Work instructions :: The lines below starting at the line containing "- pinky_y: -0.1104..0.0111" and ending at the line containing "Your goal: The" are to be repeated exactly, with both ends kept and nothing else added.

((

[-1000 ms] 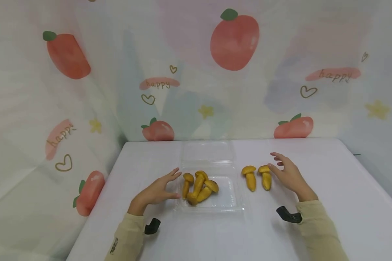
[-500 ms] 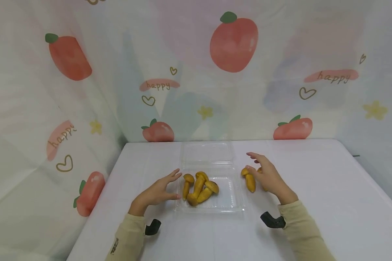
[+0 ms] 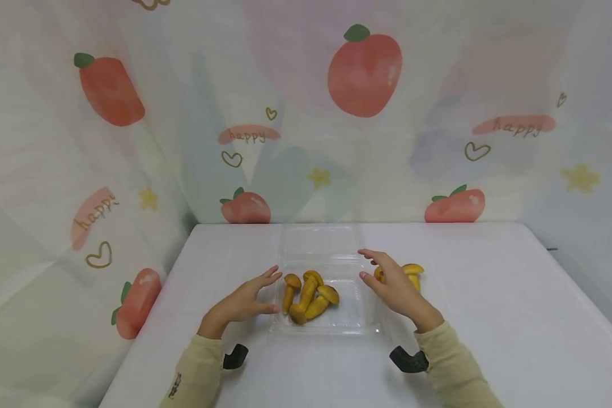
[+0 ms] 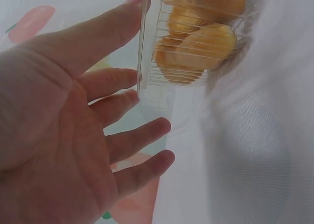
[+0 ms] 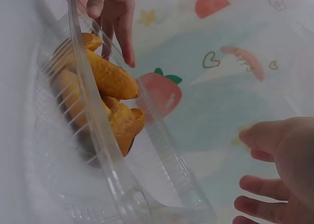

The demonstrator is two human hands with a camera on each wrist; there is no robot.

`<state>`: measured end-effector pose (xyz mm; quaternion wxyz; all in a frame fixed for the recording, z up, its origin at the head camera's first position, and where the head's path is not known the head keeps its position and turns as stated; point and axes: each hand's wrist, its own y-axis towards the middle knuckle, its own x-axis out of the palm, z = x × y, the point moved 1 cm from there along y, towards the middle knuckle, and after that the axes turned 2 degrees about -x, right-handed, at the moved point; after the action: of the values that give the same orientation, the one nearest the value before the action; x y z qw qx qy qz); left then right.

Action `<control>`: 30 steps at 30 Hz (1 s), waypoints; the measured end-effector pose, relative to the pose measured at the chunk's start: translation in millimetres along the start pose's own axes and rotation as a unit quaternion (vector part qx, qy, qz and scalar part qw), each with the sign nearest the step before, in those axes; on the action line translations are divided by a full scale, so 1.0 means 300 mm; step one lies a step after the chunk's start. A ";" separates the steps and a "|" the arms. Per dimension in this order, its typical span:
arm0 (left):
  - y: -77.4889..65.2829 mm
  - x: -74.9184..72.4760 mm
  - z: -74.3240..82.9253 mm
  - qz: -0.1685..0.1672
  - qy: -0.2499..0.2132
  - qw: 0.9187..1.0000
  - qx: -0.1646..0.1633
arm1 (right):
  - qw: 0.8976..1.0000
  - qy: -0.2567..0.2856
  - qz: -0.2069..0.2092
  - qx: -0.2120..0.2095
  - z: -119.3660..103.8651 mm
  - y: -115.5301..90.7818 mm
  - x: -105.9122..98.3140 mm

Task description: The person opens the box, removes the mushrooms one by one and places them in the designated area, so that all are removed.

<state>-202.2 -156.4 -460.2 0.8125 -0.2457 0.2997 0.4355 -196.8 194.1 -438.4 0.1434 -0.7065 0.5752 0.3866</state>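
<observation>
Several yellow mushrooms (image 3: 308, 292) lie in the left half of a clear plastic box (image 3: 356, 309), its lid (image 3: 320, 241) folded back flat. My left hand (image 3: 241, 299) is at the box's left side, fingers spread. In the left wrist view, its thumb and some fingertips (image 4: 131, 78) meet the clear rim (image 4: 145, 52); whether they press is unclear. Near the box's right edge my right hand (image 3: 396, 288) hovers, holding nothing, its fingers relaxed and apart. Partly hidden behind that hand are two more mushrooms (image 3: 413, 270) on the table.
The white table (image 3: 494, 317) reaches back to a printed cloth wall (image 3: 296, 85) with fruit pictures. Another cloth wall (image 3: 41, 238) stands along the left. Black curved pieces (image 3: 409, 360) stick out at both sleeves.
My right hand has moved left, passing over the two loose mushrooms toward the box, with nothing taken up. The left hand stays at the box's left side.
</observation>
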 end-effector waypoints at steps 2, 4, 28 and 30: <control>-0.002 0.001 0.000 -0.004 -0.003 1.000 0.002 | 1.000 0.003 -0.001 -0.003 -0.003 -0.002 0.012; -0.005 0.001 0.001 -0.005 -0.003 1.000 0.001 | 1.000 0.001 -0.006 -0.007 -0.006 -0.003 0.021; 0.002 -0.001 -0.005 0.000 0.001 1.000 -0.003 | 0.999 0.000 -0.036 -0.028 -0.037 -0.005 0.069; 0.005 -0.001 -0.008 0.002 0.003 1.000 -0.001 | 0.999 -0.002 -0.037 -0.030 -0.037 -0.002 0.073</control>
<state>-204.4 -157.3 -461.8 0.8106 -0.2476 0.3024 0.4362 -191.0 171.7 -446.9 0.1374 -0.7306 0.5367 0.3991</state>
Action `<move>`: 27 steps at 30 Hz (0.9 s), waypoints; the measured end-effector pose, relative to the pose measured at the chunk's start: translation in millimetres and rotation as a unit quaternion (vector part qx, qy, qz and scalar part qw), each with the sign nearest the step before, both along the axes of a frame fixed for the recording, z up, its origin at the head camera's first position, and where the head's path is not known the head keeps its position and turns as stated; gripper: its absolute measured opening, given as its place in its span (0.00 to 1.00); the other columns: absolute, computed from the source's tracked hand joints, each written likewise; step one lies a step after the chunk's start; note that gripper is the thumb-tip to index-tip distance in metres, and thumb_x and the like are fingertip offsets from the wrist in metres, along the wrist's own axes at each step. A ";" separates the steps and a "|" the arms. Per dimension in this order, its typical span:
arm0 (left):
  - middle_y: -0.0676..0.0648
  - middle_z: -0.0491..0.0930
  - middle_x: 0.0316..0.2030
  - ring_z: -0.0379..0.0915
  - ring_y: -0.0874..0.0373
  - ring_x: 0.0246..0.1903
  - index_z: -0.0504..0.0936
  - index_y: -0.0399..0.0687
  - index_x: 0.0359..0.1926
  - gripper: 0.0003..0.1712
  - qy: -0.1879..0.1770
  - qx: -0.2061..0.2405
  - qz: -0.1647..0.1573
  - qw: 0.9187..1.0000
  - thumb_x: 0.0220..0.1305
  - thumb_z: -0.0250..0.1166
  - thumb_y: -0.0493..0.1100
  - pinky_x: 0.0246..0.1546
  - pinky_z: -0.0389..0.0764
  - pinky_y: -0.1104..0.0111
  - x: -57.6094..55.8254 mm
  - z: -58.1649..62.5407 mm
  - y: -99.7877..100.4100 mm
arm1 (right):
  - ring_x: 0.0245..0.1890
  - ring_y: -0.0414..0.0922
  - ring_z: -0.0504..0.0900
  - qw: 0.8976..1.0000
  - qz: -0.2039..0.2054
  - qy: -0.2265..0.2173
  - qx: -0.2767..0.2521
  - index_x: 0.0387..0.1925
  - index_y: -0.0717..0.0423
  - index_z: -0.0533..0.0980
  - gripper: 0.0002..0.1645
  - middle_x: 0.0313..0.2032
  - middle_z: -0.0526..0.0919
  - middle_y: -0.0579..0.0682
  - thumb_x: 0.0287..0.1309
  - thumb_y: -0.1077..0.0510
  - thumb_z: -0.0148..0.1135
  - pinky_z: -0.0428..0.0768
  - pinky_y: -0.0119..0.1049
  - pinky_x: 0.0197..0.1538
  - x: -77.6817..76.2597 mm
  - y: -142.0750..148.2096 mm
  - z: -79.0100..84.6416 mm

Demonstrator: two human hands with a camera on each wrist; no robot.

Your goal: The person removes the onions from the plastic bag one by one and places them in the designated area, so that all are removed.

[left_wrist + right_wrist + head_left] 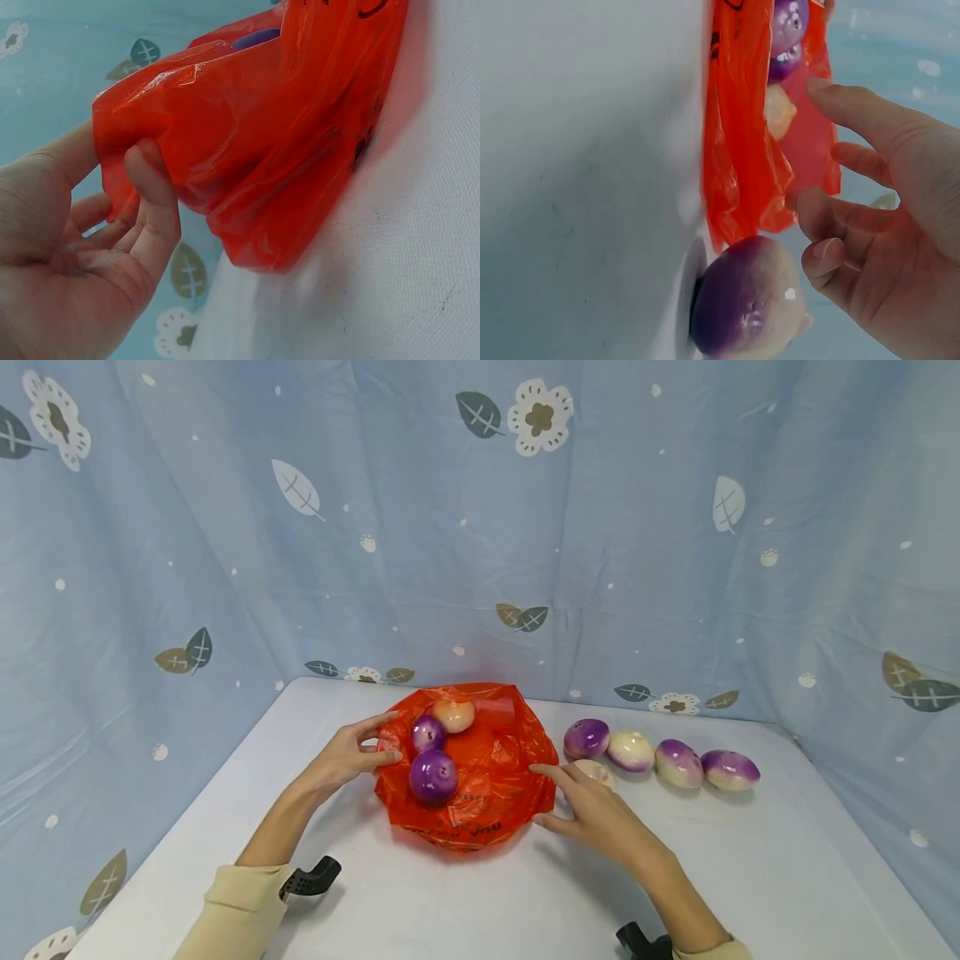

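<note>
An opened red plastic bag (480, 777) lies on the white table, holding two purple turnip-like vegetables (433, 777) and a pale one (454, 716). At the bag's left side, my left hand (348, 753) pinches its edge between thumb and fingers; the left wrist view shows the plastic (202, 142) between them. My right hand (600, 814) is at the bag's right edge with fingers spread and loosely bent, nothing gripped. Whether its fingertips touch the plastic I cannot tell. Beneath that hand in the right wrist view lies a purple-and-white vegetable (746, 300).
Right of the bag, several glossy purple-and-white vegetables (678, 763) stand in a row. A pale one (595, 772) is partly hidden behind my right hand. A blue patterned curtain (465, 527) surrounds the back and sides of the white table (450, 910).
</note>
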State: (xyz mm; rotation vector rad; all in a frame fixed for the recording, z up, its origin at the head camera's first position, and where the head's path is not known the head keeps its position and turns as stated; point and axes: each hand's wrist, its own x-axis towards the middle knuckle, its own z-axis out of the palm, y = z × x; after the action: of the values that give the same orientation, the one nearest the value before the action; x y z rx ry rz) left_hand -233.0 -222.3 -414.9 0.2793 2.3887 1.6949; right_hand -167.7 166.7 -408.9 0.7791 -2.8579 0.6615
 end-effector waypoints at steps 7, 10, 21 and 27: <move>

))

Response area ::
  - pinky_y: -0.1104..0.0111
  - x: -57.6094..55.8254 mm
  - z: -58.1649..62.5407 mm
  - y: -99.7877..100.4100 mm
arm1 (right):
  - ring_x: 0.0245..0.1890
  - ring_y: -0.0414..0.0922
  - ring_z: -0.0504..0.0900
  - qw: 0.8976..1.0000
  - qz: -0.2039..0.2054
  - qy: -0.2265..0.2173
  - qx: -0.2767..0.2521
  - index_x: 0.0387..0.1925
  - index_y: -0.0717..0.0423
  - index_z: -0.0533..0.0980
  - gripper: 0.0002..0.1645
  - middle_x: 0.0313..0.2032
  - middle_z: -0.0526..0.0919
  - middle_y: -0.0579..0.0682
  - thumb_x: 0.0287..0.1309
  - thumb_y: -0.1077..0.0510
  - thumb_z: -0.0148..0.1135
  - pinky_z: -0.0428..0.0768
  - pinky_y: -0.0119..0.1049
  - pinky_x: 0.0197..0.1538
  - x: -77.6817..76.2597 mm
  - y: -142.0750..148.2096 mm
  - z: -79.0100..84.6416 mm

Demonstrator: two human hands with a camera on each wrist; no robot.

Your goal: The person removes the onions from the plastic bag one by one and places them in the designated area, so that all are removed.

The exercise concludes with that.